#### What the task requires
Every line of the material below, from the top through the line with "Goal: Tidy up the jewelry", should be reproduced exactly.

#### Information supplied

◇ ◇ ◇ ◇ ◇ ◇ ◇

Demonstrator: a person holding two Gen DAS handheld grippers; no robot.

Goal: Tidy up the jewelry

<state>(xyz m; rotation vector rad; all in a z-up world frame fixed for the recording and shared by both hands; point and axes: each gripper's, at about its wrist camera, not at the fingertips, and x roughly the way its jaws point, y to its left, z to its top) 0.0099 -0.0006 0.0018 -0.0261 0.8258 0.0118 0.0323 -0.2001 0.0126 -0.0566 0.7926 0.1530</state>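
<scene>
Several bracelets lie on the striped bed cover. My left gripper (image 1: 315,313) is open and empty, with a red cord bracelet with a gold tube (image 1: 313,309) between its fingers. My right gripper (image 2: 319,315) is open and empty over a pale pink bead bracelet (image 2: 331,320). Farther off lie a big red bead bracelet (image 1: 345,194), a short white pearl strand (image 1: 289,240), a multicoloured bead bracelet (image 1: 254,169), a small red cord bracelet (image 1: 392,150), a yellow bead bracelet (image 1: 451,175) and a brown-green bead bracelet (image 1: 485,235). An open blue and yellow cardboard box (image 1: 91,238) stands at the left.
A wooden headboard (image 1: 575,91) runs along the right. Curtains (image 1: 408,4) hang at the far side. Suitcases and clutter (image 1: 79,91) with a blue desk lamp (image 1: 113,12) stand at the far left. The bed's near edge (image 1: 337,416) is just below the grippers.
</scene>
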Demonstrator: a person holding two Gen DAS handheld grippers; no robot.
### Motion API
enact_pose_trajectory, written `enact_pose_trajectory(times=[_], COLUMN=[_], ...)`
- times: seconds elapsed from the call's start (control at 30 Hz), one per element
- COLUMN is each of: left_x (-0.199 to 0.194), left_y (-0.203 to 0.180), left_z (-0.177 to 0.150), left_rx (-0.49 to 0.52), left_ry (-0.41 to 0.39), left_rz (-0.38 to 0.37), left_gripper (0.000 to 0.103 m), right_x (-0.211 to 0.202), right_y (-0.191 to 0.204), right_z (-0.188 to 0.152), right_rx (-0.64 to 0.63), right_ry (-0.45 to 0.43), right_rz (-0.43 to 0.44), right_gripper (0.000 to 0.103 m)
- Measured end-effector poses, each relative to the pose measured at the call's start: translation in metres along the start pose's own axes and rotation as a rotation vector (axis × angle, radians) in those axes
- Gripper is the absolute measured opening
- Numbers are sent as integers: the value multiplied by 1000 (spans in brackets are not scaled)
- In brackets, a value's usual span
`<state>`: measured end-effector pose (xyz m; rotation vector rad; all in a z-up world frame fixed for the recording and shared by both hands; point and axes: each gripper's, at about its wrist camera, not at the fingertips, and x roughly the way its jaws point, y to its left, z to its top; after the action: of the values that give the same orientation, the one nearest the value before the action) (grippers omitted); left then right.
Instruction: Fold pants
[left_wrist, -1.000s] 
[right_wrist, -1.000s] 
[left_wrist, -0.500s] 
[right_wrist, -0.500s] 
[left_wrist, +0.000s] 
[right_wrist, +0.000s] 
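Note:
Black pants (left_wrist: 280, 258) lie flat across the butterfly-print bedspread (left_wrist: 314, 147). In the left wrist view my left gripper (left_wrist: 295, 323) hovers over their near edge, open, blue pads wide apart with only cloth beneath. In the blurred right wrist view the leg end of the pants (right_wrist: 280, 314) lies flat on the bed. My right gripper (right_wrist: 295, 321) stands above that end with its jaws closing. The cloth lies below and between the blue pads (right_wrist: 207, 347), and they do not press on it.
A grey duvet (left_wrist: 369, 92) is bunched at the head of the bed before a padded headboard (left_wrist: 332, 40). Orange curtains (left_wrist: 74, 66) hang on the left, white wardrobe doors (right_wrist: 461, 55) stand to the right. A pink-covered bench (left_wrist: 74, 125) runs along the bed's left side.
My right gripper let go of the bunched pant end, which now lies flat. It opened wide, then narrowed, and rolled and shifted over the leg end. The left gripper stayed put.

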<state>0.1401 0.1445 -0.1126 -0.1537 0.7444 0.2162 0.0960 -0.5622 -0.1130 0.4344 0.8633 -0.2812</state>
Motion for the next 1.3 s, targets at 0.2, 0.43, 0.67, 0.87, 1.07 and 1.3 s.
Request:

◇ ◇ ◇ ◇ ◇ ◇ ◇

#### Expected output
Demonstrator: a person holding two Gen DAS handheld grippers; no robot.

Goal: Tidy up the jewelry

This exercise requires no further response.